Майор Солоухин договорился с полковником Раухом о свободном выезде машин спецназа за пределы военного городка. Объяснил это необходимостью прислушиваться к разговорам в городе и разведать обстановку относительно настроений в простом народе. Волшебное слово «Мураки» стало больше чем паролем и сделало полковника очень даже сговорчивым. Более того, поскольку в самом спецназе были только боевые машины, не слишком удобные из-за своей заметности для передвижений по городу, и не было ни одного «уазика», Солоухин выпросил у полковника еще и «уазик», за руль которого пожелал посадить одного из своих офицеров. Этому воспротивился командир автороты, но волшебное слово и здесь сыграло свою роль, и полковник отдал жесткий приказ вместо просьбы.

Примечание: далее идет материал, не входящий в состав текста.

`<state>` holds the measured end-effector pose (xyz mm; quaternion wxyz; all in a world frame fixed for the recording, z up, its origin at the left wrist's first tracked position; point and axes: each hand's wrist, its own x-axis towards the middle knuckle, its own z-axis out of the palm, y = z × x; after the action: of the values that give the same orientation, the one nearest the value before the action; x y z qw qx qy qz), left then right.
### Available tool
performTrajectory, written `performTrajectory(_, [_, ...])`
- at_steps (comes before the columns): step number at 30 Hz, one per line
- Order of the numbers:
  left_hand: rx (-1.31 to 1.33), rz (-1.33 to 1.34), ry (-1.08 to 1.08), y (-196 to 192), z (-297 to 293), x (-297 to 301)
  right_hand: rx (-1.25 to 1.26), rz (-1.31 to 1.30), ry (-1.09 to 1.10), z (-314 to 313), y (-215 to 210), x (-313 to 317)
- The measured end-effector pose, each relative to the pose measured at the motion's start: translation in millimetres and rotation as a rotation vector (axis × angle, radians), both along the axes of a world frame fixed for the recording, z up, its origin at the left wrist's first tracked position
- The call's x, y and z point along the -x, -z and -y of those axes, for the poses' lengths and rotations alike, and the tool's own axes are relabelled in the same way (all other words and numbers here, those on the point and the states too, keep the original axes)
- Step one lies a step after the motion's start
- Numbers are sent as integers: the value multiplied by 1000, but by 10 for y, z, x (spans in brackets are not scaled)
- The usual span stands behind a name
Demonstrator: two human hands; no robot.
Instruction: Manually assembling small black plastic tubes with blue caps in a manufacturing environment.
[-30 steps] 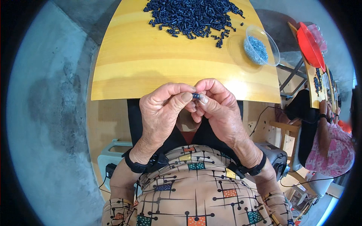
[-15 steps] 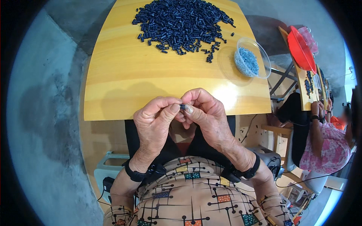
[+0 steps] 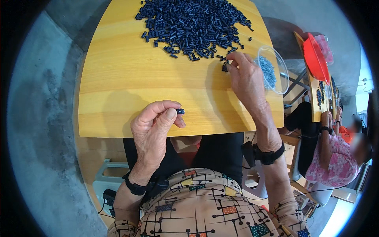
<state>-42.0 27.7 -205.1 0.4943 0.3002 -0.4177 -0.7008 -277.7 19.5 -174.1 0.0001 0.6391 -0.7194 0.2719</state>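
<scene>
Between thumb and fingers of my left hand (image 3: 152, 124) is a small black cylindrical plastic piece (image 3: 180, 111), held above the near part of the table. My right hand (image 3: 248, 81) reaches over the table's right side, thumb and index finger apart, beside a few loose black pieces (image 3: 225, 67) at the edge of the pile. Nothing shows in its grip. The large pile of similar black pieces (image 3: 193, 27) covers the far middle of the table. Right behind my right hand stands a clear round plastic tub (image 3: 282, 81) holding many small silvery metal parts (image 3: 267, 72), partly hidden by the hand.
The yellow wooden table (image 3: 118, 79) ends just in front of my lap. At the right, a person in a pink patterned top (image 3: 333, 162) sits by another table with a red basin (image 3: 316, 59) and more black pieces. A pale green stool (image 3: 106, 177) stands at lower left.
My hands have parted: the right has moved forward and right to the loose pieces by the tub. My left keeps the black piece, slightly farther left.
</scene>
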Motion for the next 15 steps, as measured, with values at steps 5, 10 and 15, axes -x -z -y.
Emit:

Дела в спецназе пошли странные и не очень понятные для тех, кто не был посвящен в курс дела. А посвящены полностью были только четыре человека и частично Доктор Смерть. Полковника, чтобы не мешал в ожидании генеральских погон себе на усталые плечи, тоже держали в неведении. Впрочем, полковник, по тем же соображениям, сам желал быть в неведении, понимая, что Солоухин затевает нечто, а вовсе не собирает данные на улицах с помощью интервью, поскольку переводчика старшего лейтенанта Николаева спецназовцы к делу не привлекали. Видимо, пока не было надобности. И Раух отворачивался, когда спецназовцы не хотели, чтобы он смотрел в их сторону. В случае непредвиденной неприятности всегда можно отговориться незнанием ситуации и свалить все на спецназ. В случае же удачи лавры придется делить поровну. Заслужил, значит, потому что вовремя отвернуться тоже следует уметь.